You should hear a specific list of systems and permissions and a simple way to cut access off. The automation should have its own account or role, not a person’s login.
3. What happens when the AI is wrong?
It will be, sometimes. The answer should cover whether the AI drafts or changes records directly, which cases go to a person, how mistakes get noticed and how quickly an automation can be paused.
4. Who approves each automation before it runs?
Your team should. Ask how approval works in practice, and whether you can let some steps run on their own while others always wait for a person.
5. How will we measure the result?
Expect a baseline before anything starts: how often the work happens, how long it takes and how many errors and exceptions there are. Then the same numbers afterward, counted the same way.
6. Who owns what you build, and what happens if we stop?
Find out what you keep (the automations, the rules, the logs and your data), what you lose and how access is shut off. These answers belong in the contract, not just in a conversation.
7. How do you handle our data?
Ask where your data is processed and stored, how long it’s kept, who can see it and whether it’s used to train AI models. Get the answers in writing before anything is connected.
8. Will you meet our team and watch the work?
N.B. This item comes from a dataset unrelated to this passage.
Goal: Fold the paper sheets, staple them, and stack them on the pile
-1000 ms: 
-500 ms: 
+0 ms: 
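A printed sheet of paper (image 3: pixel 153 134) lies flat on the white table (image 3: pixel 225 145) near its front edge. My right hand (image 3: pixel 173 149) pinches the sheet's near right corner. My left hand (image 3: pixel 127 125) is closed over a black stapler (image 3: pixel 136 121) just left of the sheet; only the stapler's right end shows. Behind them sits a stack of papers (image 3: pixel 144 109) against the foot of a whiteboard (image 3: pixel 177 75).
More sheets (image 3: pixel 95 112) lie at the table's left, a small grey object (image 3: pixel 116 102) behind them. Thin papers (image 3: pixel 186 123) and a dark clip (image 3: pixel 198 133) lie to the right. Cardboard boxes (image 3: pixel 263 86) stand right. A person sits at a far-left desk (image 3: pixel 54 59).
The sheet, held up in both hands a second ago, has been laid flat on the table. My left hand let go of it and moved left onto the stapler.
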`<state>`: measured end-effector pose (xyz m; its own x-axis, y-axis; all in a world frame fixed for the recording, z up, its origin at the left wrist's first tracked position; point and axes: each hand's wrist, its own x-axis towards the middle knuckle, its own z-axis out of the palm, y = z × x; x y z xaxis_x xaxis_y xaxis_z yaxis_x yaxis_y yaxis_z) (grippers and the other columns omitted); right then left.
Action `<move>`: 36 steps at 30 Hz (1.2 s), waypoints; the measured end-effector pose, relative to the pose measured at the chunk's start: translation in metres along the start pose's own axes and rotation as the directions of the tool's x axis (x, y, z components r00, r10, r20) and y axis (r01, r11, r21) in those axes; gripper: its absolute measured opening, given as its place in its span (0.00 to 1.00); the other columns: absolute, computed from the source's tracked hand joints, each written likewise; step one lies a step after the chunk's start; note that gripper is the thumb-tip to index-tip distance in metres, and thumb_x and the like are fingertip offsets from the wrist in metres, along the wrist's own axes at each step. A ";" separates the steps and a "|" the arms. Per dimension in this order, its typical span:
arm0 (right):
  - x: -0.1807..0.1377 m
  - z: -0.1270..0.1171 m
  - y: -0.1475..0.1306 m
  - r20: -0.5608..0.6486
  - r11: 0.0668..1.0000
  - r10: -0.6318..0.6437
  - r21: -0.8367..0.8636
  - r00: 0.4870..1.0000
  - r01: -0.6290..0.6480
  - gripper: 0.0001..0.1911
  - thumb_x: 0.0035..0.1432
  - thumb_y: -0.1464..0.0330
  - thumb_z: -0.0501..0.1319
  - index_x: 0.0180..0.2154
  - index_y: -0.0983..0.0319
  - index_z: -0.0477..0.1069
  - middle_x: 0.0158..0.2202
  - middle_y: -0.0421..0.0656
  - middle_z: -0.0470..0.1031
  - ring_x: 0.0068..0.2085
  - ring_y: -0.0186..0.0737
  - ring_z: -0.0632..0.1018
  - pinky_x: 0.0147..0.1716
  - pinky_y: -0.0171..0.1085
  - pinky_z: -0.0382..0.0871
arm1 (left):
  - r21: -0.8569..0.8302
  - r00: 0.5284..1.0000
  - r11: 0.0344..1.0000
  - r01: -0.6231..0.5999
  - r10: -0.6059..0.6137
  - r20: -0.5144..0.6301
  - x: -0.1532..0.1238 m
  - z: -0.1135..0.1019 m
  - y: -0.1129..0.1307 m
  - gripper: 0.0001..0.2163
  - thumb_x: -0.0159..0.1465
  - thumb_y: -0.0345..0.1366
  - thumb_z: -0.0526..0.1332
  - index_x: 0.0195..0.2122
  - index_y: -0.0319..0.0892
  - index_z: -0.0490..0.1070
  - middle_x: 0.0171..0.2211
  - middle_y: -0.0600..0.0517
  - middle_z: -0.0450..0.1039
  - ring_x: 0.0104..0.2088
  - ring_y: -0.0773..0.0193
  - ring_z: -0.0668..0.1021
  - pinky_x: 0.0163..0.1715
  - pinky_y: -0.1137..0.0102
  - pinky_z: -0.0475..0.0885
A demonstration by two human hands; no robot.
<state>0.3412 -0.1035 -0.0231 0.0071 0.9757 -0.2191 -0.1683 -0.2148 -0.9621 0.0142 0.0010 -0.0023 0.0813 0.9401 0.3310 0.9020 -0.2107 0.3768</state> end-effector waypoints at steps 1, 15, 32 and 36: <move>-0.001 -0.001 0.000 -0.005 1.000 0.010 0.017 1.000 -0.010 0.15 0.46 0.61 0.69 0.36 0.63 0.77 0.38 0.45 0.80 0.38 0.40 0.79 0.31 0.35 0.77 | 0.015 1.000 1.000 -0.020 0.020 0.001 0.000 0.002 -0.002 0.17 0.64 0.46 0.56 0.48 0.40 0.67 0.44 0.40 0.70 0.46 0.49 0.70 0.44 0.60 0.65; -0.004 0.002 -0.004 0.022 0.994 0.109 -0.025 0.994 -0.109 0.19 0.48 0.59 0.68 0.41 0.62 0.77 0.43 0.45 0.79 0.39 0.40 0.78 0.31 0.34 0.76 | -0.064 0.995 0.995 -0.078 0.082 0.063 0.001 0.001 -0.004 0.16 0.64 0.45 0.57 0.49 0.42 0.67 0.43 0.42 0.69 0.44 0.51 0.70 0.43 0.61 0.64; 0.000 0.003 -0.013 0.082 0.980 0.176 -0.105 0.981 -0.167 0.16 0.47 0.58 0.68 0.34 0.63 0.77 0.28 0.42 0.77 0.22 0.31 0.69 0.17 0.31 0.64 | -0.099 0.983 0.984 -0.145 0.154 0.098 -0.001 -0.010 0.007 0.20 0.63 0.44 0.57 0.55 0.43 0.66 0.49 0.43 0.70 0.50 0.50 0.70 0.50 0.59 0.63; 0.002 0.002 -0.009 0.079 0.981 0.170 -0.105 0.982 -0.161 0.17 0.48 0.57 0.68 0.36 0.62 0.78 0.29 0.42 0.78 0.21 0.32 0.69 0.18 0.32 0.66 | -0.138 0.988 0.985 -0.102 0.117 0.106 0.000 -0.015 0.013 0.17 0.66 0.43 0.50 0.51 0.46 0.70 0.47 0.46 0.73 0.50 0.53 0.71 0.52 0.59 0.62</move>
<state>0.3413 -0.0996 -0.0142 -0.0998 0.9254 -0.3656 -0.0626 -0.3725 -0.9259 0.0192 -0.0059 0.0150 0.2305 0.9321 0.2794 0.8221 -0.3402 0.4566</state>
The people who do the work know the exceptions that matter. A firm that maps the workflow with them, in person when possible, has a better chance of getting the rules right the first time.
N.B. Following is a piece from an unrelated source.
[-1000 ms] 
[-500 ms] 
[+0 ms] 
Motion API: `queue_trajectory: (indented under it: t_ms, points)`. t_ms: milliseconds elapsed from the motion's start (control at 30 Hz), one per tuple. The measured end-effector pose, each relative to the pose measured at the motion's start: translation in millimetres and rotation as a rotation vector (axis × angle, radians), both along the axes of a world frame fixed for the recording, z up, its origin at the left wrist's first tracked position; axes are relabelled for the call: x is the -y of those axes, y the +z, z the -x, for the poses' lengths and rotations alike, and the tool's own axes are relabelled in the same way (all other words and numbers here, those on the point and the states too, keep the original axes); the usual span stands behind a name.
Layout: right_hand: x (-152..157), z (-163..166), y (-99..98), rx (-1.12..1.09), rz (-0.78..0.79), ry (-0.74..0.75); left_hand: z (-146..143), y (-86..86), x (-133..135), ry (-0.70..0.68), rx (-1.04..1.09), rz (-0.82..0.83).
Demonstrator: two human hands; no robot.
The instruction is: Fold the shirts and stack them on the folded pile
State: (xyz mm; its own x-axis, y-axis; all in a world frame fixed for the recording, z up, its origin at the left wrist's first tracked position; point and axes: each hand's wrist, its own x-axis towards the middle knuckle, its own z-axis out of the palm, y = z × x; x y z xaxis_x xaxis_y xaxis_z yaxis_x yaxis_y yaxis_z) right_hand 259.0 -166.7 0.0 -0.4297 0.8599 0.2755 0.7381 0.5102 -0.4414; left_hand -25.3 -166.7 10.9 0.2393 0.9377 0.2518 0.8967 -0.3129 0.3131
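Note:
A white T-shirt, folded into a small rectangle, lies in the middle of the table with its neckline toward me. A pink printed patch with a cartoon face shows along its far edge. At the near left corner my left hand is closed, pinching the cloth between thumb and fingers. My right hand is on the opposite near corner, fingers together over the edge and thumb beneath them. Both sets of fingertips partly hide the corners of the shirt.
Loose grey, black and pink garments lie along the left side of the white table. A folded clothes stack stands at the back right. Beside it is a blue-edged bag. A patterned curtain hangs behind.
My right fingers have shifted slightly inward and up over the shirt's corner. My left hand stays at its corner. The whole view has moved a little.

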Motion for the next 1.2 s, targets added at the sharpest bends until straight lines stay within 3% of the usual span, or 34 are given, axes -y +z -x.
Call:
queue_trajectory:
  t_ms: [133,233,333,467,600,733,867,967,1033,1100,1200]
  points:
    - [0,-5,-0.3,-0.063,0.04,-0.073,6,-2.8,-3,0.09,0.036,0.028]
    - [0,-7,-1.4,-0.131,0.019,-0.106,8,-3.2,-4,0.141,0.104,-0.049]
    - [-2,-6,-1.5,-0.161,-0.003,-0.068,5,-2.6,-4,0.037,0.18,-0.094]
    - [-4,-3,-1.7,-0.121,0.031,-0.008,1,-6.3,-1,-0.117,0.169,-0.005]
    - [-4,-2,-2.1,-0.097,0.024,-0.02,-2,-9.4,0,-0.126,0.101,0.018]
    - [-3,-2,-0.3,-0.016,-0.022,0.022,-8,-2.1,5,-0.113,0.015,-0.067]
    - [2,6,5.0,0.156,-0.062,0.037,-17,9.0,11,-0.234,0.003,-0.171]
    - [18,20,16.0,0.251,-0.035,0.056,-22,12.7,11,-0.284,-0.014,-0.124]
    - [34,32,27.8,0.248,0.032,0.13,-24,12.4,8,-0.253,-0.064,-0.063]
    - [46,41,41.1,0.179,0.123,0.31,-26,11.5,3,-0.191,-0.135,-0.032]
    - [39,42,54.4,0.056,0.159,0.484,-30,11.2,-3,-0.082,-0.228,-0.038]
9. What exists today, and what is still in development?
AI products change fast. An honest firm tells you what’s finished, what’s coming and whether anyone has used it yet. Ask to see the parts that exist.
10. How do you price it, and what does the first year cost?
You may be offered a fixed fee per workflow, a monthly subscription, usage-based pricing, hourly work or a mix. Ask what’s included, what costs extra, what happens as volume grows and what the first year costs in total. What drives the cost of AI automation explains what moves the price.
How to compare the answers
Put the ten questions in the rows of a spreadsheet and give each firm a column. Fill it in from what each firm sends in writing, not from your memory of the meeting. Gaps and hedges are easy to spot that way, and so are the firms that answered the question you actually asked.
Red flags
- A plan to automate everything at once.
- No review step, or a claim that the AI doesn’t make mistakes.
- Vague answers about where your data goes.
- No baseline, so no way to know whether it worked.
- A long contract before a single workflow has been proven.
- A demo of features that turn out to be plans.
How Kestrel answers these
Kestrel is an AI-native consulting firm in St. Louis that deploys an AI agent inside the software a company already uses. Here are our answers to the same ten questions, including the ones we can’t fully answer yet:
- First workflow: the one that costs your team the most time, chosen with you.
- Access: only the tools you authorize, through a dedicated account or role where the software allows it. You can revoke access at any time.
- When it’s wrong: the agent drafts, exceptions go to a person, every run is logged and any automation can be paused.
- Approval: your team’s. Nothing runs until your team switches it on.
- Measurement: before anything runs, we count the work with you (how often it happens and how long it takes), so there’s a baseline to compare against.
- Ownership and exit: our contract terms, including what you keep if you stop, aren’t published yet because the agent is in development. Ask us for them in writing before anything is connected. What’s already true is that you can revoke the agent’s access at any time.
- Data handling: our terms for data handling, retention and model training aren’t published yet either, for the same reason. Ask for them in writing before anything is connected.
- In person: yes. We’re based in St. Louis and can meet your team in person to agree what the agent may access and which steps stay with people, and to review what it finds.
- Status: the agent is in development, and early access is open. We have no client results to show yet.
- Pricing: not published yet while the agent is in development.